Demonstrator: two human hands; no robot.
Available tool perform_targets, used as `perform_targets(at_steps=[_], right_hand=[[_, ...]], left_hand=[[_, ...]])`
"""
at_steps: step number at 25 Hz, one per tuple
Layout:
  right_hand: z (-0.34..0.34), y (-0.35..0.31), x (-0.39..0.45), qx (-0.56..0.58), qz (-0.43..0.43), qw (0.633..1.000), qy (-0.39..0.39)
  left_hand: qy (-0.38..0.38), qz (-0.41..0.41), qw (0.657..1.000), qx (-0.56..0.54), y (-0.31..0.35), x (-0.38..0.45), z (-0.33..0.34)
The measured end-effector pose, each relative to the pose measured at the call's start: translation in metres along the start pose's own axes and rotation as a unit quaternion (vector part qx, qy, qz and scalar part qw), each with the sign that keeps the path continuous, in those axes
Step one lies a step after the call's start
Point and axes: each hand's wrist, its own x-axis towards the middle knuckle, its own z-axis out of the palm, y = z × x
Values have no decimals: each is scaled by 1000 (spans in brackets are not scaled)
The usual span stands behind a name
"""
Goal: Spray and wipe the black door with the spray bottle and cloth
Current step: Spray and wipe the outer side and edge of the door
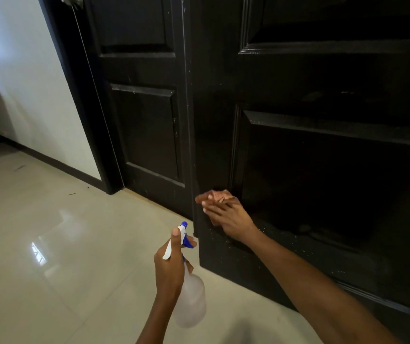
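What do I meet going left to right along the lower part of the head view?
Glossy floor → left hand gripping the spray bottle → right hand pressing the cloth against the black door.

Low in the centre of the frame, a brownish cloth (pixel 217 196) is pressed flat against the left stile of the black door (pixel 323 157) by the right hand (pixel 228 216). Below and left of it, a translucent spray bottle (pixel 191 292) with a blue-and-white trigger head is gripped by the left hand (pixel 170 265), its thumb laid along the top. Glossy pale floor tiles (pixel 50 244) fill the lower left of the frame.
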Motion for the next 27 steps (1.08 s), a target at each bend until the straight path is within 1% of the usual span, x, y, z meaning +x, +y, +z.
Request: perform_targets(at_steps=[1, 2, 3, 4, 5, 7, 9, 11, 12, 14, 16, 17, 19, 21, 23, 24, 25, 26, 27], right_hand=[[-14, 13, 11, 59, 73, 991, 95], [-32, 26, 24, 105, 140, 970, 170], [-50, 38, 39, 137, 182, 948, 221], [-64, 45, 53, 152, 206, 934, 250], [-71, 47, 61, 152, 218, 928, 262], [-58, 36, 64, 124, 199, 940, 249], [-10, 7, 44, 74, 124, 972, 187], [47, -31, 19, 35, 18, 996, 76], [70, -51, 9, 29, -30, 999, 18], [107, -91, -4, 30, -82, 992, -88], [139, -128, -17, -2, -126, 975, -183], [151, -138, -24, -16, -151, 965, -213], [170, -152, -34, -26, -161, 959, -231], [172, -145, -29, -33, -138, 970, -197], [142, -121, -14, -7, -58, 991, -122], [122, -107, -4, 26, -10, 998, -59], [105, -93, 7, 68, 40, 997, 26], [92, -82, 16, 97, 88, 986, 107], [83, -75, 23, 111, 129, 972, 164]], left_hand=[[3, 4, 1000, -4, -1, 3, 0], [7, 7, 1000, -7, -1, 6, 0], [12, 12, 1000, -10, -1, 10, 0], [18, 17, 1000, -12, -3, 14, 0], [23, 20, 999, -12, -5, 18, 0], [30, 28, 999, -7, -11, 25, -3], [34, 37, 999, 0, -21, 27, -5], [35, 48, 998, 17, -27, 26, -8], [36, 54, 997, 28, -27, 25, -11], [40, 70, 996, 34, -25, 28, -14], [25, 96, 994, 37, -28, 34, -13], [17, 102, 994, 36, -29, 35, -12], [5, 103, 994, 47, -35, 35, -13], [-9, 92, 994, 51, -43, 36, -15], [-13, 80, 995, 53, -53, 39, -18], [-14, 78, 996, 52, -57, 41, -20], [-19, 79, 995, 52, -60, 42, -21], [-27, 80, 995, 50, -63, 42, -22], [-31, 75, 996, 46, -66, 42, -25]])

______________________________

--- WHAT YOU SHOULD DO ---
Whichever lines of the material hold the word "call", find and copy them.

--- SOLUTION BELOW ---
The measured end-effector pose, each relative to the pose measured at the call's start: translation in metres along the start pose's own axes and rotation as a unit quaternion (vector part qx, qy, qz and scalar part qw), each with the sign that keeps the path continuous, in those axes
Step one lies a step after the call's start

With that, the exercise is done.